> **Work to complete**:
Only the lines from the top of the data through the line containing "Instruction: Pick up" should be duplicated, exactly as they appear.

Segment Start: Input data

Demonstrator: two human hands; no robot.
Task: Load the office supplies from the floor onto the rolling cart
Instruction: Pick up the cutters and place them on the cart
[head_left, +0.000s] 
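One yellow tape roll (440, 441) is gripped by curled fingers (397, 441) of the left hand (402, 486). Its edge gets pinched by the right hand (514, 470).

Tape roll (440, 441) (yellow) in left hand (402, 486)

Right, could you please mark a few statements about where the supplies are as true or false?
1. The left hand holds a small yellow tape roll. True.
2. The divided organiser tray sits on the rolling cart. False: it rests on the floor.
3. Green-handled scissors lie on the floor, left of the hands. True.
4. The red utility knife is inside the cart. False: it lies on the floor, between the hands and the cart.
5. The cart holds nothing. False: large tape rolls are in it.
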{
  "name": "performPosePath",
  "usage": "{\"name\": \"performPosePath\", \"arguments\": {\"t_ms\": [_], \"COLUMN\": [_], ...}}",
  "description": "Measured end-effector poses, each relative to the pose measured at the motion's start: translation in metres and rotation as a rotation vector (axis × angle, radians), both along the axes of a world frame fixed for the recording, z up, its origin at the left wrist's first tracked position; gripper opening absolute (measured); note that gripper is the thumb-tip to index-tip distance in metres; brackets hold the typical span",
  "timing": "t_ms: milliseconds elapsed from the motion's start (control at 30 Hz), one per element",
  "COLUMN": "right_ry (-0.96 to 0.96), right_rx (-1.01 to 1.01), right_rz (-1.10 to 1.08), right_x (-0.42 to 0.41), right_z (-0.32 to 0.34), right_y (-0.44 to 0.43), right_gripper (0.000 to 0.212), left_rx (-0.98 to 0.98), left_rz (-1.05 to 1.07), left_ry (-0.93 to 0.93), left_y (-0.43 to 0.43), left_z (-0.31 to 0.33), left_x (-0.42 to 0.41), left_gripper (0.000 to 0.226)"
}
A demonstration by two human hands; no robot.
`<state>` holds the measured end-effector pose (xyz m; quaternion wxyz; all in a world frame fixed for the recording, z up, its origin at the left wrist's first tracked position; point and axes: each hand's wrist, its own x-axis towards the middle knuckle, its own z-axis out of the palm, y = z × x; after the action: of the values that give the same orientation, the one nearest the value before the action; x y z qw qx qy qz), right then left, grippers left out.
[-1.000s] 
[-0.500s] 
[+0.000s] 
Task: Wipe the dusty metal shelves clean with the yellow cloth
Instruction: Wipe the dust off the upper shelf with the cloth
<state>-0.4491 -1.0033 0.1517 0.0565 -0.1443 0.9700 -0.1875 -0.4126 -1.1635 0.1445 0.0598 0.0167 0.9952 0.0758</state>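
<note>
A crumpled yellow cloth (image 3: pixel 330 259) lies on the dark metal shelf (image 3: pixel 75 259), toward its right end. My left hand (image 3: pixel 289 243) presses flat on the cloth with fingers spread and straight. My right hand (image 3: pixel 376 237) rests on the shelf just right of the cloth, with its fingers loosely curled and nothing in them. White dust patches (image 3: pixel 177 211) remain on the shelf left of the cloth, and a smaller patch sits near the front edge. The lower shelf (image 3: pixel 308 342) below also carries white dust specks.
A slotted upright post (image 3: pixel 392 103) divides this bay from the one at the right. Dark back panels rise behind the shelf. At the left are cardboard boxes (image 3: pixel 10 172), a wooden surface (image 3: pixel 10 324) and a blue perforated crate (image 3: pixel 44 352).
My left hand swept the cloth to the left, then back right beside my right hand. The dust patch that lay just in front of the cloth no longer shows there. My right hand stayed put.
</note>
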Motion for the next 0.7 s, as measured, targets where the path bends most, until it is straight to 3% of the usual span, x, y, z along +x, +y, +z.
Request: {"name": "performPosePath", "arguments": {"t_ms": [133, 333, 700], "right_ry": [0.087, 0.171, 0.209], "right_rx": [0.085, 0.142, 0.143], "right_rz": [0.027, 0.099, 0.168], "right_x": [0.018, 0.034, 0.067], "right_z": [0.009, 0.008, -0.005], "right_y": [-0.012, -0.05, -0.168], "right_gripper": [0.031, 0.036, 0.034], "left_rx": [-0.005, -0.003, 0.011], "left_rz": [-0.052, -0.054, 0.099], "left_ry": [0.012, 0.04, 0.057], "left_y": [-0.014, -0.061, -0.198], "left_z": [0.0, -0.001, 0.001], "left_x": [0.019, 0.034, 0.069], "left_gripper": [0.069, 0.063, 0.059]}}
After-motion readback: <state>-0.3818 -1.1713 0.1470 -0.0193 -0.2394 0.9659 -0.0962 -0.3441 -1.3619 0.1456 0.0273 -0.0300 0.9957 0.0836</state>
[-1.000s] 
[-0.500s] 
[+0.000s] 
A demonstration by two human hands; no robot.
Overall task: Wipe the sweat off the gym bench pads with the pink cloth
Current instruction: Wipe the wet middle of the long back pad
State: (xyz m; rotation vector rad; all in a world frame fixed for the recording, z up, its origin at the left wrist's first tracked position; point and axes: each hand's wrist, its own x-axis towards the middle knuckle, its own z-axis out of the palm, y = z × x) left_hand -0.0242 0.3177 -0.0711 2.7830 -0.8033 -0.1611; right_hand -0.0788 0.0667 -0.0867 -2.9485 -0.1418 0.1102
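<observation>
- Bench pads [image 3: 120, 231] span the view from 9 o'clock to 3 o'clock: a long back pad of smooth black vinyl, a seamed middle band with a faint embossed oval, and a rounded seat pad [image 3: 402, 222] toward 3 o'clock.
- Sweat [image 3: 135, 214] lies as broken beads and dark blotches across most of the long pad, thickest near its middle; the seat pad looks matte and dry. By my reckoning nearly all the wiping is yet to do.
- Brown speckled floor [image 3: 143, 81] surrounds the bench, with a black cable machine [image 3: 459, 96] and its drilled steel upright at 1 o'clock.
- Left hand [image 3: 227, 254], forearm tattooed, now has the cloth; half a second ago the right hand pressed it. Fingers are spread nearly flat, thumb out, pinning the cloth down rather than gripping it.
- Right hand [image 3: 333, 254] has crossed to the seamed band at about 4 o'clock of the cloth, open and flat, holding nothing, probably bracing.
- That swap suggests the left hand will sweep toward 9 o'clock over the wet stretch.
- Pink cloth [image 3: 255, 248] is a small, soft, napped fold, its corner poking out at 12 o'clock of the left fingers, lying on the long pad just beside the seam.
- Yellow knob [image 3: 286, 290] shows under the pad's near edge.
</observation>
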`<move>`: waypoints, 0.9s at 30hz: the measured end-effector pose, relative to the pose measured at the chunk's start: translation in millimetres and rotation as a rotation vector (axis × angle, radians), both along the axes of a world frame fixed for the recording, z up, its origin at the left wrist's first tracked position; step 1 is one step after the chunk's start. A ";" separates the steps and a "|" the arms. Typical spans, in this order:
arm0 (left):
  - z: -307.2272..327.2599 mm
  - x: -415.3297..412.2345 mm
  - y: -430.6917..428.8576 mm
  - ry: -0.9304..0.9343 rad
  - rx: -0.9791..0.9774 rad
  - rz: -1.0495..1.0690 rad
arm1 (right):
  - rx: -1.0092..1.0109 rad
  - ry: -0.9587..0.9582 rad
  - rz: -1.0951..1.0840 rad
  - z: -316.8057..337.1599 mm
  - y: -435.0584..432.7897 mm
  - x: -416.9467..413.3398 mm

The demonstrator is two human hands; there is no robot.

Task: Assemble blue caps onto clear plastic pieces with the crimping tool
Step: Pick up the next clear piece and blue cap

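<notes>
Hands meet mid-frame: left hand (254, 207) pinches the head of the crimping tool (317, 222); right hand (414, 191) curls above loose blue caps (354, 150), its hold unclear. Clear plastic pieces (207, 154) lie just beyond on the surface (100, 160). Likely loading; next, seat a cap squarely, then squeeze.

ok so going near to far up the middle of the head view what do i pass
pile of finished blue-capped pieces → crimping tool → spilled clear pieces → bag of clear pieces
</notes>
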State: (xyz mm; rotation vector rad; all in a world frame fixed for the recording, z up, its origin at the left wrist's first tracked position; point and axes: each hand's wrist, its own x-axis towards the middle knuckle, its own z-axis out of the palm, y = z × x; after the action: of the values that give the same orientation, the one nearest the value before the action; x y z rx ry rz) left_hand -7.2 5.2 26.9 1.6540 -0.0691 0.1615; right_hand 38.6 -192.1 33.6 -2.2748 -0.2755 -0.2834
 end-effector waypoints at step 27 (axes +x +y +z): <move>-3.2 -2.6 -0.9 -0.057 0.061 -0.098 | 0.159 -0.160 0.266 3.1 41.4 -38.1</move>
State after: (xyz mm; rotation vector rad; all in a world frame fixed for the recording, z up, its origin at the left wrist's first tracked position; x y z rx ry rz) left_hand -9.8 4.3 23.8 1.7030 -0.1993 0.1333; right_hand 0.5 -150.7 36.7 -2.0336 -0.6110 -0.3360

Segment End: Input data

> **Answer section**:
Demonstrator: two human hands; no robot.
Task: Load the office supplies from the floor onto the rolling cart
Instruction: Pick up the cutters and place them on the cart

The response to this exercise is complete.